Below are the entries to work from; restate word for word the portion that opens with the line containing "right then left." and closes with the line containing "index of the", keeping both.

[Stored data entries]
:::

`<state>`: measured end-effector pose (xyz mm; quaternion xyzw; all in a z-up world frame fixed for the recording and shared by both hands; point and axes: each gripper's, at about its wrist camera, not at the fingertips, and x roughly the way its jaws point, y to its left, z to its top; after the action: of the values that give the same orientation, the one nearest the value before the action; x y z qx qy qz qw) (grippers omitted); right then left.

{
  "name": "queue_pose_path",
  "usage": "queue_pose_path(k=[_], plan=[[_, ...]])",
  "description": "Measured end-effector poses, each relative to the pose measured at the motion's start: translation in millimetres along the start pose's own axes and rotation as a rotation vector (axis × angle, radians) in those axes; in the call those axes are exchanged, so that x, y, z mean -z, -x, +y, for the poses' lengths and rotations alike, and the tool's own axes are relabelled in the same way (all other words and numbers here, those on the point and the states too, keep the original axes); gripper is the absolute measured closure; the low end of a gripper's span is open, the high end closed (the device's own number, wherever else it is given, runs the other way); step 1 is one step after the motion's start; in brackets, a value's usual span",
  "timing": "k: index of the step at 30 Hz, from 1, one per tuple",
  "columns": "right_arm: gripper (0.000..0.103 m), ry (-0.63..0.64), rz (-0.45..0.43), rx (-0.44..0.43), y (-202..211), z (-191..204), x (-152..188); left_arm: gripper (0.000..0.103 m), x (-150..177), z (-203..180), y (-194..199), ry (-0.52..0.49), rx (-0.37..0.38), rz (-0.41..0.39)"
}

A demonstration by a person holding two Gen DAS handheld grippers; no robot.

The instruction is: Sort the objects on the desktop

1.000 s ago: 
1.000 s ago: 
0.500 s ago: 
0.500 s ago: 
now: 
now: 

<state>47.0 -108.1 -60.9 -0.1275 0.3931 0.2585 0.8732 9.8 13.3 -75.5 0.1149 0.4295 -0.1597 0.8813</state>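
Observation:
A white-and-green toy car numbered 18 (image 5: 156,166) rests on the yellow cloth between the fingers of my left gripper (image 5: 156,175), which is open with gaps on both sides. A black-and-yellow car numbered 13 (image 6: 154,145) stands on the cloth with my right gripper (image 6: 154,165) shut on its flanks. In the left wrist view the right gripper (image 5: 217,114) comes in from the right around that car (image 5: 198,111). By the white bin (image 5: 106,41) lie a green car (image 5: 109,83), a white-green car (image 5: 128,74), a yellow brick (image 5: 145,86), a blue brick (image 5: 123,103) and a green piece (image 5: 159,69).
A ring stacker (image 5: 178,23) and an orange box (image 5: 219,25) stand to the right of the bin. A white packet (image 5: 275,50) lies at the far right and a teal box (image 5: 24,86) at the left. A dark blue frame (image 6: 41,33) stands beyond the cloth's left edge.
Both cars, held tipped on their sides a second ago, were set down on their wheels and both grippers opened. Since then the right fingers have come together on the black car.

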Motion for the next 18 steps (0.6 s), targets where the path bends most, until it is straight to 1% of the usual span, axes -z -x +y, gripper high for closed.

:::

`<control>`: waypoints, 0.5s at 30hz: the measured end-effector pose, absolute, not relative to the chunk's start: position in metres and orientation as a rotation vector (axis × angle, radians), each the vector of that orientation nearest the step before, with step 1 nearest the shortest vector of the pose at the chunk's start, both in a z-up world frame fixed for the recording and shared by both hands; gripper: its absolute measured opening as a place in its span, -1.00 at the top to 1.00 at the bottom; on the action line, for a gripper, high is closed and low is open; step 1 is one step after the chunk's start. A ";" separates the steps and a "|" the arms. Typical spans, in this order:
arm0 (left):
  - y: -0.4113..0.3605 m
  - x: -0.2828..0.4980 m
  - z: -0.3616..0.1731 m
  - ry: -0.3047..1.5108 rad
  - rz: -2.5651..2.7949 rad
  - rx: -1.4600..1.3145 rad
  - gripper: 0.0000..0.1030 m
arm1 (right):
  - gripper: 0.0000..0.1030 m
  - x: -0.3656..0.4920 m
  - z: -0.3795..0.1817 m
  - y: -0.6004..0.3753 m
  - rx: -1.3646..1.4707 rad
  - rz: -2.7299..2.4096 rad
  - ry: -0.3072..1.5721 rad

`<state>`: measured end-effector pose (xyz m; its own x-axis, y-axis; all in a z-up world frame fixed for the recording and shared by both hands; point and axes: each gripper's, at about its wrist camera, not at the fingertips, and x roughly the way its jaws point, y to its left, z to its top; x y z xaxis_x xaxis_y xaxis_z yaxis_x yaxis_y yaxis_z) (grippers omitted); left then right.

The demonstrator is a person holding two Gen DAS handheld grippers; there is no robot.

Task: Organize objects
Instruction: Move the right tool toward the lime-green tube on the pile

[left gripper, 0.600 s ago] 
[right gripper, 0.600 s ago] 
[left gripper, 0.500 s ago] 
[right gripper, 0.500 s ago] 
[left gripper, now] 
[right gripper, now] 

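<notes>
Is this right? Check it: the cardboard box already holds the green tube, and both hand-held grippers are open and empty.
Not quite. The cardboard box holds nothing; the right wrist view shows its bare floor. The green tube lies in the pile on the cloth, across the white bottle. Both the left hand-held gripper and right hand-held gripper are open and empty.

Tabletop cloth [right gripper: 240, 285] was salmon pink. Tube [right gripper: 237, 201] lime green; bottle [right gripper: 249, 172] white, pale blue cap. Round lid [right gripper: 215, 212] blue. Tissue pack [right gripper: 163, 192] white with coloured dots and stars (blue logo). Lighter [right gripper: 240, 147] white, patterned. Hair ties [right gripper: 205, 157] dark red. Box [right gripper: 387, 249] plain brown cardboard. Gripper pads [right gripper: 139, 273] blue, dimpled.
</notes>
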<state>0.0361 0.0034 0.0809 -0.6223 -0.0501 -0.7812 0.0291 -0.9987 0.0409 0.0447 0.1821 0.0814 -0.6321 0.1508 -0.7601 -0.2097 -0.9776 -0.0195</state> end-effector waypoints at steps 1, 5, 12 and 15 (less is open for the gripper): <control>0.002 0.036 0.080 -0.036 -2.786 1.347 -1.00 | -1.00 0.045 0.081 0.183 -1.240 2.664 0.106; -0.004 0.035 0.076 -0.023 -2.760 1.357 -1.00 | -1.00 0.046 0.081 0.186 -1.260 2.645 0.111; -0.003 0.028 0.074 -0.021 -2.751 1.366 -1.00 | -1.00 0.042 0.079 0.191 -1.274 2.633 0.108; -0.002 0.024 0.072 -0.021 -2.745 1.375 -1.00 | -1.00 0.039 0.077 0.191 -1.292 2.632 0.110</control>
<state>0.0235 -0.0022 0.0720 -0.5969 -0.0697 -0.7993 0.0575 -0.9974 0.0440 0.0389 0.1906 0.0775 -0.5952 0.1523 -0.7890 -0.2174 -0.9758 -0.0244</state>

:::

__Exercise response__.
`<state>`: measured end-effector pose (xyz mm; quaternion xyzw; all in a z-up world frame fixed for the recording and shared by both hands; point and axes: each gripper's, at about its wrist camera, not at the fingertips, and x roughly the way its jaws point, y to its left, z to its top; after the action: of the values that give the same orientation, the one nearest the value before the action; x y z qx qy qz qw) (grippers omitted); right then left.

{
  "name": "queue_pose_path",
  "usage": "queue_pose_path(k=[_], plan=[[_, ...]])",
  "description": "Measured end-effector poses, each relative to the pose measured at the motion's start: translation in millimetres along the start pose's own axes and rotation as a rotation vector (axis × angle, radians) in those axes; in the call those axes are exchanged, so that x, y, z mean -z, -x, +y, for the poses' lengths and rotations alike, and the tool's own axes are relabelled in the same way (all other words and numbers here, those on the point and the states too, keep the original axes); gripper is the absolute measured closure; the low end of a gripper's span is open, the high end closed (the device's own number, wherever else it is given, runs the other way); step 1 is one step after the motion's start; in brackets, a value's usual span",
  "timing": "k: index of the step at 30 Hz, from 1, one per tuple",

The exercise is complete with this answer.